— Problem to work on —
Below is a listing. Gather each line of it that contains "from".

━━━━━━━━━━━━━━━━━━━━━━━━━━━━━━

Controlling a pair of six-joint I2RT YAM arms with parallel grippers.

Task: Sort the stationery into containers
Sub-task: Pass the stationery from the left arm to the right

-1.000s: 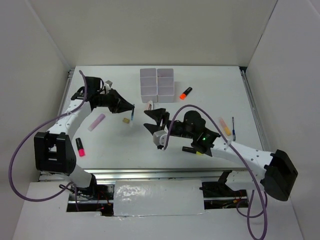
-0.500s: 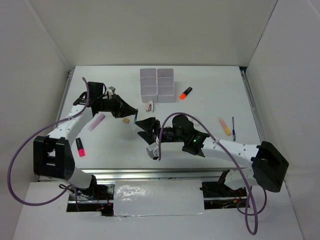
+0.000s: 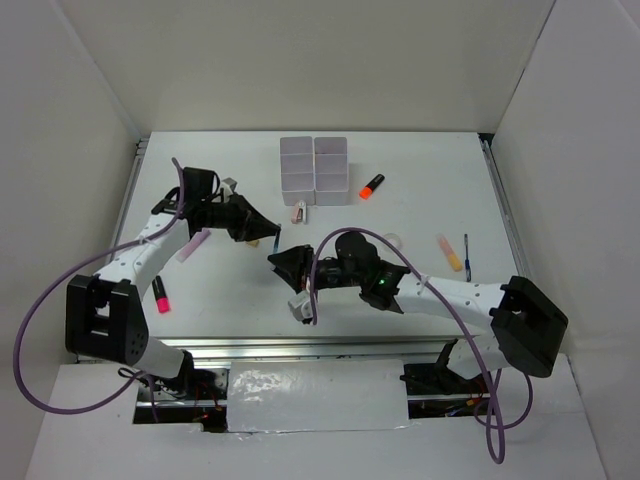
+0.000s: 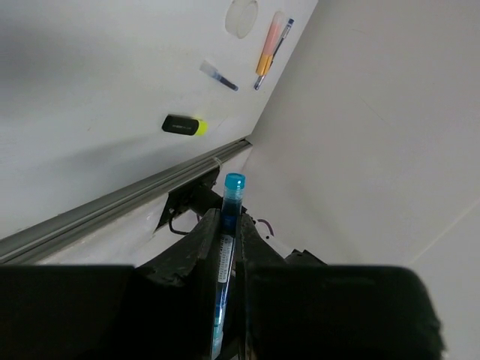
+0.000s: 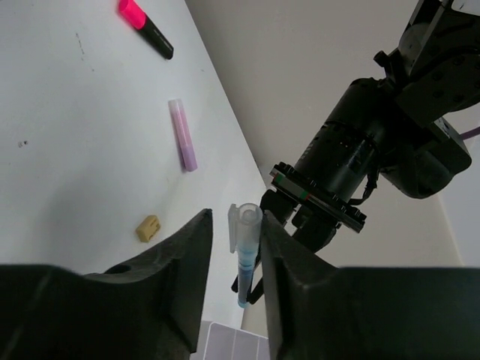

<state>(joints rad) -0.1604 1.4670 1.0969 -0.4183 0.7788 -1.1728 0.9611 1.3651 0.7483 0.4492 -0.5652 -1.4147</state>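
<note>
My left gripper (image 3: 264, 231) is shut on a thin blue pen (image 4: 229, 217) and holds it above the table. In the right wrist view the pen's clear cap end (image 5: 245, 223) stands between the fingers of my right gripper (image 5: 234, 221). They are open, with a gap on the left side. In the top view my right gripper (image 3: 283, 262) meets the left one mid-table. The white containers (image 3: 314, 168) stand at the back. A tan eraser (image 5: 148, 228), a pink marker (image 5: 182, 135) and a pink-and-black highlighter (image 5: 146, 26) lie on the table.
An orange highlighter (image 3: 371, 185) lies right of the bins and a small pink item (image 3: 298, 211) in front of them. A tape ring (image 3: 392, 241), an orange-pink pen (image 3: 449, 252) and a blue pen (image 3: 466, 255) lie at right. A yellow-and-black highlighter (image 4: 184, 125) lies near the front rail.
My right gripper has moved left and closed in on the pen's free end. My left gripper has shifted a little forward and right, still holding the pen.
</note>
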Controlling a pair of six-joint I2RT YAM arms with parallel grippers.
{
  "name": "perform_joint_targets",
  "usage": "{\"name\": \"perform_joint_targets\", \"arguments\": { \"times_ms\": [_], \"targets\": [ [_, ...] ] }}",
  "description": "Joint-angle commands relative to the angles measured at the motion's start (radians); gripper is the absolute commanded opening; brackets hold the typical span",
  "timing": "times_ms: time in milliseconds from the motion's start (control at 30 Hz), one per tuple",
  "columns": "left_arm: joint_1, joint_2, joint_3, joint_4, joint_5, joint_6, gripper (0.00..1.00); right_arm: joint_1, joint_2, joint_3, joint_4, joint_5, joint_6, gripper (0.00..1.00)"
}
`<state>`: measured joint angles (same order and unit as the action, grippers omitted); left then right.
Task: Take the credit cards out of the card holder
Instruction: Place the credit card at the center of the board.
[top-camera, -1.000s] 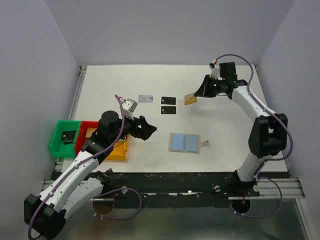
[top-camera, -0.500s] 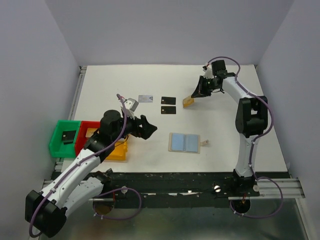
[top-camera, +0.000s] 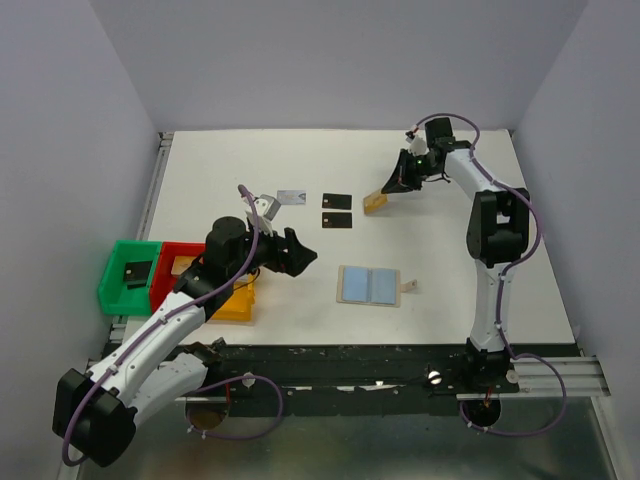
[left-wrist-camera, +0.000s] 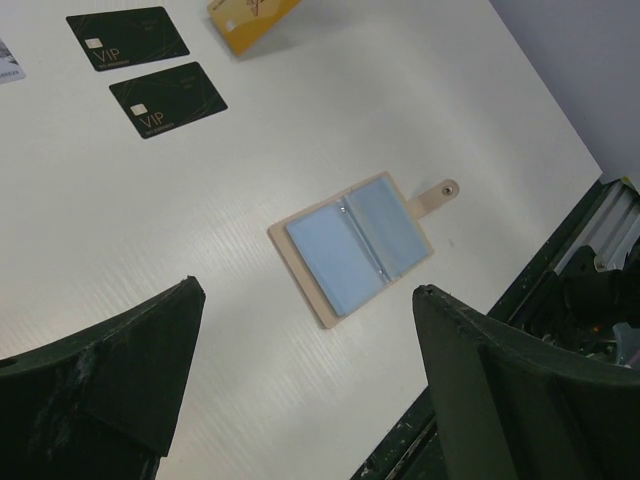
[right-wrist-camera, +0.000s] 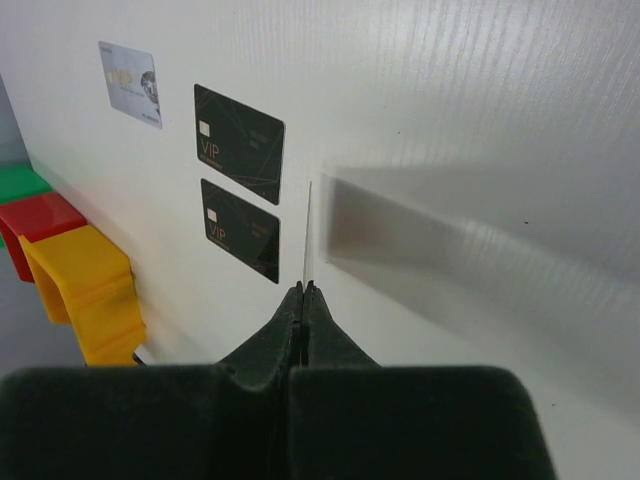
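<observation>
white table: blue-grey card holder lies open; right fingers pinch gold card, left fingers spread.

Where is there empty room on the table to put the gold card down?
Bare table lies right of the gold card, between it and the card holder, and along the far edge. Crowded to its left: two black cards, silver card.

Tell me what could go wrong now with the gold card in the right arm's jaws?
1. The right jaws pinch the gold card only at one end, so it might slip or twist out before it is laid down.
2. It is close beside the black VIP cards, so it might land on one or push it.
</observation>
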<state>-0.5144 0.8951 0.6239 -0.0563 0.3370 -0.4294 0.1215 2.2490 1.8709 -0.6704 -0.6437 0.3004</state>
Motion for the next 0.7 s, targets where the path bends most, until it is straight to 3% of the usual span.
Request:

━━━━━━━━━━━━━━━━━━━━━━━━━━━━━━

— Your solution —
Sub-task: Pass the stationery from the left arm to the right
  "timing": "times_ms: time in milliseconds from the motion's start (control at 30 Hz), one per tuple",

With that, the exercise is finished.